September 6, 2009 | By | Reply More
Elizabeth Warren faces fierce resistance to regulation of non-bank lenders

Elizabeth Warren is one of my heroes. Barack Obama appointed her to be Chair of the Congressional Oversight Panel created, which was established to oversee the banking bailouts. For many years, Warren has fought tough battles on behalf of consumers. [See the related posts to this post; and here’s a video of Warren being interviewed by Jon Stewart that will give you an idea of what she is about (and especially consider Part II)].

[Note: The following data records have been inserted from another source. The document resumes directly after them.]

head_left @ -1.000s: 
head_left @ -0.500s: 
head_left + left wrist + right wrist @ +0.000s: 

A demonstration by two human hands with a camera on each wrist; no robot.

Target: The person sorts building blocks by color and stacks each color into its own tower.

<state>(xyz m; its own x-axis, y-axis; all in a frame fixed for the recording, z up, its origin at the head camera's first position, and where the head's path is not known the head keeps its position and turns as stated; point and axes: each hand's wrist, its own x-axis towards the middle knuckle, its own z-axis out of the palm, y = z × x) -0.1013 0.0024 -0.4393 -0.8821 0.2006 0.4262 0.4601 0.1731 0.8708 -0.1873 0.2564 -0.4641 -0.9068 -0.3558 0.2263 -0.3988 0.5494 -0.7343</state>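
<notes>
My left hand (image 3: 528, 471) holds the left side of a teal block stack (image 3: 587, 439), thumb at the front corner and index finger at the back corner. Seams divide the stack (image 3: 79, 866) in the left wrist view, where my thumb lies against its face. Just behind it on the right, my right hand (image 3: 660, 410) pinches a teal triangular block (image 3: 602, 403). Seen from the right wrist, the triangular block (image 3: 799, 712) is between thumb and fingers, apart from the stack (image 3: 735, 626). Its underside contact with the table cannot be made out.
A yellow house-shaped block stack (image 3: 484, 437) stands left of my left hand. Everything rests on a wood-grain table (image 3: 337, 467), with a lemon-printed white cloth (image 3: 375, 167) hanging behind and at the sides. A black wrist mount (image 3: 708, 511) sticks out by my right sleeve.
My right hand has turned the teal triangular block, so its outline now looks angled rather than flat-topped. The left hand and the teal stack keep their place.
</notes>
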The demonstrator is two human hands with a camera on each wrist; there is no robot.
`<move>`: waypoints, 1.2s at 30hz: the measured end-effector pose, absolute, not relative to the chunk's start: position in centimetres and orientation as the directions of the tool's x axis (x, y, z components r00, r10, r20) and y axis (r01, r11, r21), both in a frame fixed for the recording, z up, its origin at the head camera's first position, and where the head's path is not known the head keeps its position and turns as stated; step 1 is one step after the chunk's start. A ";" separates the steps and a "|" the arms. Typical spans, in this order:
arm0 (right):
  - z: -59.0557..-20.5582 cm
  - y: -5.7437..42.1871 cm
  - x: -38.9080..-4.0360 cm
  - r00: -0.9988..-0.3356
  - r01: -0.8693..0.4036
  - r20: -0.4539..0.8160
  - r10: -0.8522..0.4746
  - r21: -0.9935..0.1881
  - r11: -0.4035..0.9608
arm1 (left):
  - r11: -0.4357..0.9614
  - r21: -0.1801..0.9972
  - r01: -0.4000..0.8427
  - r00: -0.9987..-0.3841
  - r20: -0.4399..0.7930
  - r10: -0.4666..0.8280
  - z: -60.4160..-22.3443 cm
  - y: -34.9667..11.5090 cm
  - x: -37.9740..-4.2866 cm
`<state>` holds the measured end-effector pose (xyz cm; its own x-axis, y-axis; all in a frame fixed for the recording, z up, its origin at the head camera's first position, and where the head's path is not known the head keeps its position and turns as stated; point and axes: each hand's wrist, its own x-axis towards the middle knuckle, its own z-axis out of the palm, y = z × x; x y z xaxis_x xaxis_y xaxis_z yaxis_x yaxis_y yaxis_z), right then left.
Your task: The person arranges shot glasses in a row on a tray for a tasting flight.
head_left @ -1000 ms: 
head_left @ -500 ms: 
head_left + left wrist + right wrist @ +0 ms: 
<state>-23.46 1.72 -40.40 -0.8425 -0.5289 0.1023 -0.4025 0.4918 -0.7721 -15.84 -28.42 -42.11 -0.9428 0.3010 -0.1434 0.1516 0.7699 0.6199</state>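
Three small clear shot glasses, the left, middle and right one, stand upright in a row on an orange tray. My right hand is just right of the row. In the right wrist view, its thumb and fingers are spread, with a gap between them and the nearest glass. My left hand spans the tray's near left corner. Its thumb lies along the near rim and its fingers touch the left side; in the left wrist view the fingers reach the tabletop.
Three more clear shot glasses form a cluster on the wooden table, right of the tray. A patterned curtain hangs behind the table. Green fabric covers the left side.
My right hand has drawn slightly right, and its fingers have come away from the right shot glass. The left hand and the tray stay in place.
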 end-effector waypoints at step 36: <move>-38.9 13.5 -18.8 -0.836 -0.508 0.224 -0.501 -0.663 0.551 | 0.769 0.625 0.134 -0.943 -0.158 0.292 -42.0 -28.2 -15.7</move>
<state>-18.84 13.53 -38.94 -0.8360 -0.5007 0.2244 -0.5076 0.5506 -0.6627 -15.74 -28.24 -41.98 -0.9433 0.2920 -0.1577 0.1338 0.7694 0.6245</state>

Warren is now facing an incredibly tough uphill battle. Her main weapon is common sense. She wants to regulate banks and non-bank lenders, to stop them from defrauding consumers with their fine print, their outlandish fees and their arithmetical hocus-pocus. In a fair fight, her position should easily win the day. But it’s not a fair fight, because the financial services industry owns much of Congress. Therefore, Warren has spent much time advocating for the need for a strong Consumer Financial Protection Agency (CFPA). Here’s what Warren has to say about the need to regulate non-bank lenders:

There is more that we can do to deal with non-bank lenders, but only if Congress creates a strong CFPA. If we stick with the status quo — which treats loans differently depending on who issues them and places consumer protection in agencies that consider it an afterthought – we know what will happen because we have seen it happen before. Lenders will continue their tricks and traps business model, the mega-banks will exploit regulatory loopholes, and the non-banks will continue to sell deceptive products. In that world, small banks will need to choose between lowering standards or losing market share, and they will still get too much attention from regulators while the non-banks and big banks get too little. Dangerous loans will destabilize both families and the economy, and we’ll all remain at risk for the next trillion-dollar bailout.

Regulating the non-banks hasn’t been tried in any serious way. The CFPA offers a real chance to level the playing field, to add balance to the system, and to change the consumer lending landscape forever.